Lollipop charts #
A lollipop chart is a means to represent magnitude. It is formed by placing circular markers at a value, and then drawing a line back to a reference value. There are a few ways one could conceive of forming such a chart:
- The combination of a bar chart and a scatterplot. That is, we can conceive of the chart as a bar chart, where the bars are very thin, and the bars end in a scatterplot circle.
- The combination of a series of line charts and a scatterplot. The scatterplot is again the circles. Then, for each circle we have a line chart that connects back to the reference value.

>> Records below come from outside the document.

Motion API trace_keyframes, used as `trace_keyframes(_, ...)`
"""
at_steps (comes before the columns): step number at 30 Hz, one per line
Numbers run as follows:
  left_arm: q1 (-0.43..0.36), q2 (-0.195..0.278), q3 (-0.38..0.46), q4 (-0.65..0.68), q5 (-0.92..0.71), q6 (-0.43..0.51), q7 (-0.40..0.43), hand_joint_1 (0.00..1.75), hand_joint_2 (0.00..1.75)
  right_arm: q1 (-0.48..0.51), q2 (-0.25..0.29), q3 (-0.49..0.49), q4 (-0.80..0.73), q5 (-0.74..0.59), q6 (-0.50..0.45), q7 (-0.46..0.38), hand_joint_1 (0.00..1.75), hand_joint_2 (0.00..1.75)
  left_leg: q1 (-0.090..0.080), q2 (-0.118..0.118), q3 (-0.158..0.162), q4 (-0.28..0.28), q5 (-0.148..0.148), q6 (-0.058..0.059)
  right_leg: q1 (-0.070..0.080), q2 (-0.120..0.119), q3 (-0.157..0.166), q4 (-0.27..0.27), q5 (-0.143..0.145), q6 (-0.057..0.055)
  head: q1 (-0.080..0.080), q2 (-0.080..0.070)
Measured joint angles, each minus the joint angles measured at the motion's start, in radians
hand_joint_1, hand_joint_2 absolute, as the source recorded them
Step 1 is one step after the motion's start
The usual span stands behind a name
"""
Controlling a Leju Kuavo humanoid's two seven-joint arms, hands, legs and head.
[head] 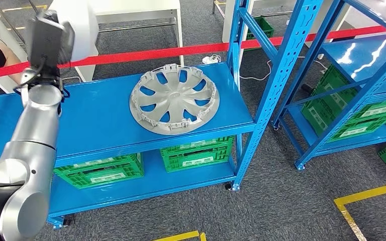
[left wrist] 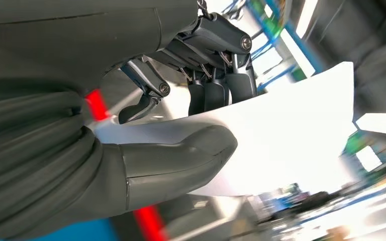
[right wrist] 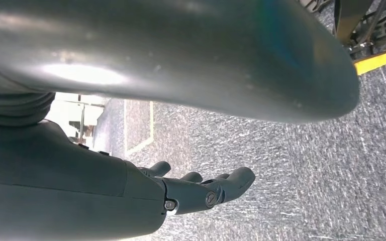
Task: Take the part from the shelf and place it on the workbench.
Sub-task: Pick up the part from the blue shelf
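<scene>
- Silver left arm [head: 27, 150] is raised, left hand [head: 50, 37] well apart from the part [head: 175, 99]; its fingers [left wrist: 216, 95] are spread, nothing held.
- Part is seen flat on the blue shelf [head: 95, 120]; a one-handed reach risks sliding it off the edge.
- Right hand [right wrist: 201, 191] is hung over floor, loosely extended and empty.

1. Blue steel shelf rack [head: 95, 120], perforated uprights, two levels in the head view.
2. Top level: one silver-grey wheel cover [head: 175, 98] lying flat, towards the right end, inner ribbed side up.
3. Lower level: two green plastic crates side by side, left crate [head: 100, 170], right crate [head: 197, 153].
4. Second blue rack [head: 367, 57] to the right, standing apart; green crates [head: 354, 113] on its lower level.
5. Grey carpet floor [head: 281, 201] carries both racks; yellow tape lines [head: 364, 196] on it.
</scene>
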Motion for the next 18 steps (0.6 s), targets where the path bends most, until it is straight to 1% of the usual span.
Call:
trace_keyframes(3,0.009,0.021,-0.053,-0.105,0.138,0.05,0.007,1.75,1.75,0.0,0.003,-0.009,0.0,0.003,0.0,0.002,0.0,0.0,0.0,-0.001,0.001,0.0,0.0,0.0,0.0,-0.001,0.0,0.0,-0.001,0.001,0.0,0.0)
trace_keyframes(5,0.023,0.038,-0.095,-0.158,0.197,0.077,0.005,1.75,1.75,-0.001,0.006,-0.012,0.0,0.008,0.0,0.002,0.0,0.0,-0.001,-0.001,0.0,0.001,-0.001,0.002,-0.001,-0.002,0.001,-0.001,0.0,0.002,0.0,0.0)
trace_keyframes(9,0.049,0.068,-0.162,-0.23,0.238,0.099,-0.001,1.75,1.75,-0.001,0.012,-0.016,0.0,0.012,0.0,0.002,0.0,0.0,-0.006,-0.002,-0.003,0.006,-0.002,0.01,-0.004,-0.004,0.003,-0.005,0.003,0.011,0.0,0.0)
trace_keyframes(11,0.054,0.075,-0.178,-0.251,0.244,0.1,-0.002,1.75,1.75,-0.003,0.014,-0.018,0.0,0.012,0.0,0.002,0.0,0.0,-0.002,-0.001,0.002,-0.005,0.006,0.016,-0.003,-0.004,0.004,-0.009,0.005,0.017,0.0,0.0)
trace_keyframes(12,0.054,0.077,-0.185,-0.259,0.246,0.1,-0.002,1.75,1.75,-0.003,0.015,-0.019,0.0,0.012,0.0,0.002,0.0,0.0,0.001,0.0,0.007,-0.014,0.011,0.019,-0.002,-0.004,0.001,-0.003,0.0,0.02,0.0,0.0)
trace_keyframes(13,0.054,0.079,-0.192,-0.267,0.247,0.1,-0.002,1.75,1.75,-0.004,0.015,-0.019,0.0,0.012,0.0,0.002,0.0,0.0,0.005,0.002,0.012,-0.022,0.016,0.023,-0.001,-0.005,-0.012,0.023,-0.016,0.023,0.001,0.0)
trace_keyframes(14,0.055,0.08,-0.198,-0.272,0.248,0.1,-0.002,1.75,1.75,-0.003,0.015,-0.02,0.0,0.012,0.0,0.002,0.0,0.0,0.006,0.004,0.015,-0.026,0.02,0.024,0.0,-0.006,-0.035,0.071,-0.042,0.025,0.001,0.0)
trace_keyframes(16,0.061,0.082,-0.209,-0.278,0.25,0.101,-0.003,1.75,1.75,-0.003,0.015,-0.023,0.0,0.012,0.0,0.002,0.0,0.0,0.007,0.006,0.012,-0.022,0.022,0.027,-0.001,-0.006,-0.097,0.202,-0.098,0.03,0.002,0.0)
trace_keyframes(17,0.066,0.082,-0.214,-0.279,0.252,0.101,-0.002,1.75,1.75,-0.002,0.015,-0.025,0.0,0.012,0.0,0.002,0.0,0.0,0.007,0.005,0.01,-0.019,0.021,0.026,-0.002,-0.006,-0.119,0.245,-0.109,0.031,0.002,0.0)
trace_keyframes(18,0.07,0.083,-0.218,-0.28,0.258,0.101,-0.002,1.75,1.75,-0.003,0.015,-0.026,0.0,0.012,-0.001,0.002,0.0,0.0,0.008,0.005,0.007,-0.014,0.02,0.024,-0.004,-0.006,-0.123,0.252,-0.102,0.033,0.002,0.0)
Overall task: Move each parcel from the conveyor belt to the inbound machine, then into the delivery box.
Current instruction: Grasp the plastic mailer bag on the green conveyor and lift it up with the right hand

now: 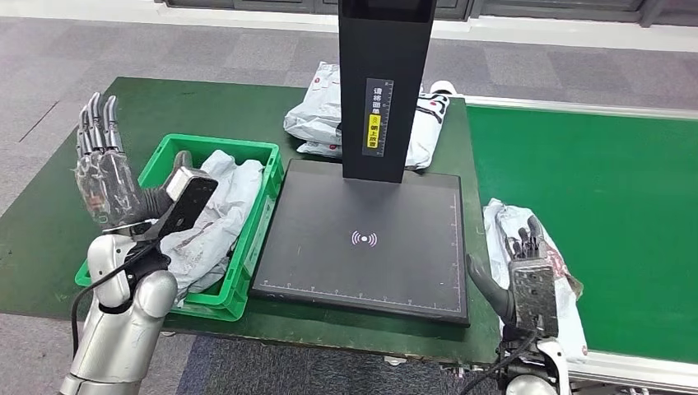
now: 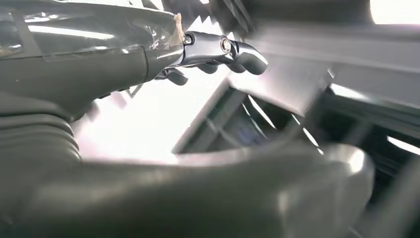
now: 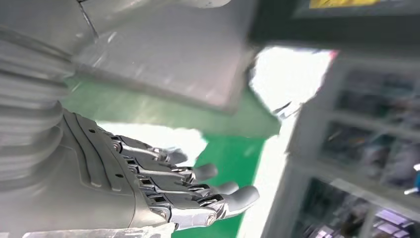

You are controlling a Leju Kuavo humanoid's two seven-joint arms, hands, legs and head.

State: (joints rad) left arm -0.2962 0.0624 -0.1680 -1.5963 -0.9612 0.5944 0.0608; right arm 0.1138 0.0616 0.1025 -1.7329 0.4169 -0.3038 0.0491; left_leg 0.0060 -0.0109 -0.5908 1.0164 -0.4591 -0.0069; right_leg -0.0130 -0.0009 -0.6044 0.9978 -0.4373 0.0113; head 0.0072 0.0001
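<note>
A white parcel (image 1: 543,271) lies at the near left edge of the green conveyor belt (image 1: 593,197). My right hand (image 1: 527,276) hovers over it, fingers spread, thumb out to the side, holding nothing; its fingers (image 3: 198,193) stand apart in the right wrist view. My left hand (image 1: 103,169) is raised beside the green delivery box (image 1: 247,247), fingers straight up and apart, empty. Grey-white parcels (image 1: 216,210) fill the box. The black inbound machine's scan plate (image 1: 362,239) lies bare between box and belt. Another white parcel (image 1: 329,115) lies behind its black post (image 1: 383,82).
The box and machine stand on a dark green table (image 1: 49,214) whose near edge runs just in front of them. Grey carpet lies beyond. The belt stretches away to the right with bare green surface.
</note>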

In this tutorial, I will demonstrate how to form a lollipop chart using the second of these two constructions.
Lollipop charts in Plotly #
There is not, directly a means by which to construct a lollipop chart in Plotly, but we will see that we can easily construct the chart in Plotly using a line chart and scatter plot.
Preparing the data #
The most common usage of lollipop charts is to compare magnitude between categories. This is the same function as a bar chart. So, if you have the data you need for a bar chart, you have the data you need for a lollipop chart. To illustrate this point, perhaps we can return to the data we used earlier in the course to make a bar chart, as seen in the tutorial video on how to make a bar chart. This data was the gold medal count from the Tokyo Olympics:
gold_medal_counts = [39, 38, 27, 22, 20]
country_names = ["USA", "China", "Japan","Great Briton","ROC"]
We can continue to use this data to make a lollipop chart..
Plotting the data #
Since we are going to make this figure using the add_scatter method of Plotly, we will need both x and y values.

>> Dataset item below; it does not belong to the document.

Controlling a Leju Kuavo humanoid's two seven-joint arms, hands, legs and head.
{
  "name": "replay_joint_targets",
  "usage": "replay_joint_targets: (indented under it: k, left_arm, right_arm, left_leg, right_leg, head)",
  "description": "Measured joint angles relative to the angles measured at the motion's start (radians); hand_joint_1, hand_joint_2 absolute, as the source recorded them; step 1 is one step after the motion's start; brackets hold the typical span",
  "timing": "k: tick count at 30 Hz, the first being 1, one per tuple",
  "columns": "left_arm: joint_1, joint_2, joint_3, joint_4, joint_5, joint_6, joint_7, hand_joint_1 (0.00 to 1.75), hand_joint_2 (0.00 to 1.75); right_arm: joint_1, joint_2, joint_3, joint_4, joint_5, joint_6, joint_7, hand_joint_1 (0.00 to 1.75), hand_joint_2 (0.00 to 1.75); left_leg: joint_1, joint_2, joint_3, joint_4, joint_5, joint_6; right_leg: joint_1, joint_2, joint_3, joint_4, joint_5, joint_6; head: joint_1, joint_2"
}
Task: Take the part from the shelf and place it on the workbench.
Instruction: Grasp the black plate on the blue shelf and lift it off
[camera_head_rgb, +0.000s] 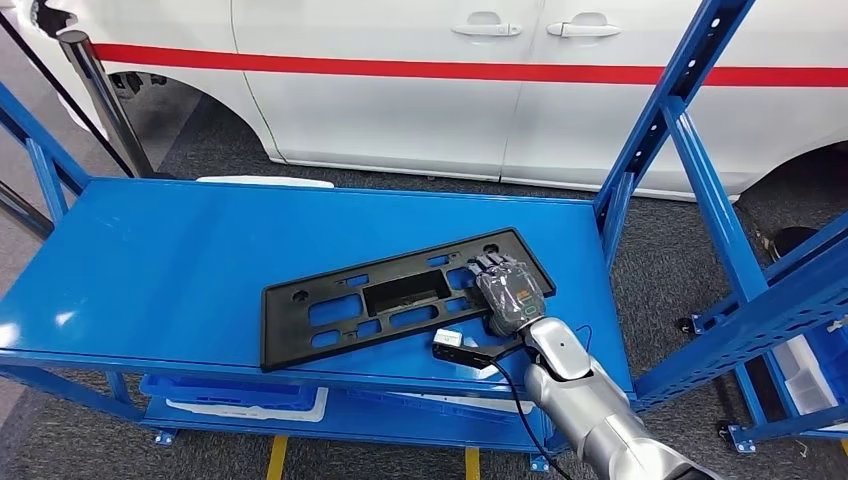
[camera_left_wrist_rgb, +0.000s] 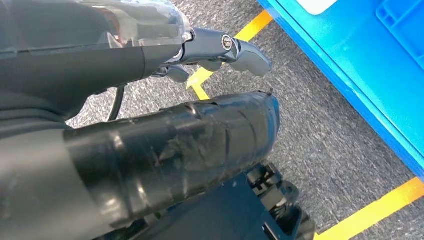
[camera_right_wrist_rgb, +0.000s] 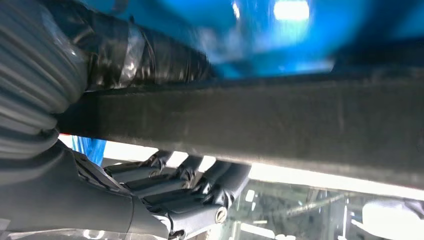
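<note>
- Left hand (camera_left_wrist_rgb: 220, 50): in the left wrist view I see it hanging over grey carpet (camera_left_wrist_rgb: 320, 150) marked with yellow floor tape (camera_left_wrist_rgb: 370, 212), beside a blue edge. Its fingers curl loosely inward and nothing lies between them. I judge this hand idle for the current step.
- Shelf (camera_head_rgb: 150, 260): in the head view the blue steel deck runs across the frame, with blue uprights at the right and a white car (camera_head_rgb: 400, 90) with a red stripe behind it.
- Part (camera_head_rgb: 350, 310): a flat black plastic panel with several cut-outs. It lies on the shelf deck, toward the front right, its long side angled up to the right.
- Right hand (camera_head_rgb: 508, 290): it sits on the right end of the part. In the right wrist view the thumb (camera_right_wrist_rgb: 150, 55) lies along one face of the panel edge (camera_right_wrist_rgb: 280, 125) and the fingers (camera_right_wrist_rgb: 195, 185) wrap the opposite face, so I read the hand as clamped on the part.
- Progress: the reach and the grasp appear done. The part looks flat on the deck, so I judge the lift not yet begun.
- Remaining: lift the part off the shelf, carry it to the workbench, set it down, release. I cannot see a workbench here.
</note>
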Motion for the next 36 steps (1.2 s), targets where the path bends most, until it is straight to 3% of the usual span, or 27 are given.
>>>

Let us assume we want to make the lollipops run horizontally. This means that the magnitudes are the x-values. For the y-values, we can realize that we need to space these out along the $y$-axis evenly. So, we might as well assign numbers 0, 1, 2, … and so forth to the data.
y_pos = [0, 1, 2, 3, 4]
Once we have these values, adding the circular markers is not a problem. We simply use the scatterplot function. This might look something like this:
import numpy as np
from plotly.subplots import make_subplots
# add data
gold_medal_counts = [
39,
38,
27,
22,
20,
]
country_names = ["USA", "China", "Japan","Great Briton","ROC"]
y_pos = [0, 1, 2, 3, 4]
lollipop = make_subplots()
lollipop.add_scatter(x = gold_medal_counts, y = y_pos,
mode = "markers", marker = dict(size = 30,),
showlegend = False)
lollipop.update_xaxes(title = "gold metal counts", )

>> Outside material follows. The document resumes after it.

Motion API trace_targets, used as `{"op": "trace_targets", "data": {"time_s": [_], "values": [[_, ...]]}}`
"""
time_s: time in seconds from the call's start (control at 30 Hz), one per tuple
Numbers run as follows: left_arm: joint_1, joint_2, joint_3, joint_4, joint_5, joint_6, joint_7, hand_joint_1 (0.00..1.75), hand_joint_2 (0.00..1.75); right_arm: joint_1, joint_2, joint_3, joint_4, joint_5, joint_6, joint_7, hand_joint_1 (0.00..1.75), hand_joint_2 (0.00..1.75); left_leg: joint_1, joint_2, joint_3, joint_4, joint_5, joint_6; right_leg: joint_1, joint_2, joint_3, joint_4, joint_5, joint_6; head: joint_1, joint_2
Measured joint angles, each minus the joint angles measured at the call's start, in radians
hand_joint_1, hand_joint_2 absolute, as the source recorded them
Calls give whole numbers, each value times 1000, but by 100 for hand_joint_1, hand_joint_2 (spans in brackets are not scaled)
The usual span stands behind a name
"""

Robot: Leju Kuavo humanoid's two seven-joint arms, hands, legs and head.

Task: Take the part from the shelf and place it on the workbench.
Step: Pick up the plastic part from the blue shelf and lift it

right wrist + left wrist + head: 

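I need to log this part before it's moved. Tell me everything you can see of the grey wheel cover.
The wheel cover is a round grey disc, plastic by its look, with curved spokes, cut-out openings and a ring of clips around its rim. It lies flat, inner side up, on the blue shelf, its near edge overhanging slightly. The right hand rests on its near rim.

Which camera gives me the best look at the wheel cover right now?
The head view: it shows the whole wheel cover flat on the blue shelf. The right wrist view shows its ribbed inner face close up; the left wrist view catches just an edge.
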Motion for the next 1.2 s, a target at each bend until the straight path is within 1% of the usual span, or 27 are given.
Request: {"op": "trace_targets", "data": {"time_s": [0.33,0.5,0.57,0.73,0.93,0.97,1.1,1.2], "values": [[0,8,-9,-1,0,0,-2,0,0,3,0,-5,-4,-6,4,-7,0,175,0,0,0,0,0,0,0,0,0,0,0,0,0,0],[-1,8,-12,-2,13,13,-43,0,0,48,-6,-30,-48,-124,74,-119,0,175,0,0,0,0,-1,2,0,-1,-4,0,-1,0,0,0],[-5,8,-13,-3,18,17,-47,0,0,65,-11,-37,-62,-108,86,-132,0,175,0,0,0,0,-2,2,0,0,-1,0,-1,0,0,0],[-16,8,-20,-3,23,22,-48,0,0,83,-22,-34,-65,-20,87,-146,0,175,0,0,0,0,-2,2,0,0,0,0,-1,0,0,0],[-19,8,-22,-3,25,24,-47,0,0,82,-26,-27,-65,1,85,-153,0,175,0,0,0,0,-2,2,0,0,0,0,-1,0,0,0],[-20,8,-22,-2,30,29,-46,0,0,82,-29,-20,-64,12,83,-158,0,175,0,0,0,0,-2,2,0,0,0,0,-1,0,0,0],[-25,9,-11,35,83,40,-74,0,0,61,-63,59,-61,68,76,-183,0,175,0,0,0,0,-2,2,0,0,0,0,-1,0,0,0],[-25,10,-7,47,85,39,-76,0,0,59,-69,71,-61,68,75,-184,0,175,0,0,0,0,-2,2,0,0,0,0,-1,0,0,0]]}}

lollipop.update_layout(title = "USA had the most gold medals at the Tokyo olympics", template = "simple_white", title_x = 0.12)
lollipop.show("png")
Which produces the following:
At present, this is just a scatterplot. We have very large markers, because we want that for the lollipop chart. But this is not yet a lollipop chart. We need to add in the lines to get that.
There are a few ways to add in the lines. For instance, we could just create several lists that have the locations we need for the lines and then add them all. But we can also do this in a for loop, as was first discussed when we were adding error bars to our data. The idea behind a for loop is that we take a collection of items, like those in a list, and do something with each one in turn.
Thus, we could take the gold medal counts, and then for each count, we could draw a horizontal line from 0 to the medal counts. That is x = [0, <specific medal count>].
This will work fine for the x-values, but not for the y. Here, we need to draw the line at the location on the $y$-axis that corresponds to where the category is. But, these category locations are really just the index for the count. That is, the first medal count has an index of 0, and is drawn at y=0. The second medal count has an index of 1, and is drawn at y=1, and so on.
Thus, if we get the index of the medal count (say… i), we can just use y = [i, i]. Combining this with how we handled the x-data, we will have the two points for a line.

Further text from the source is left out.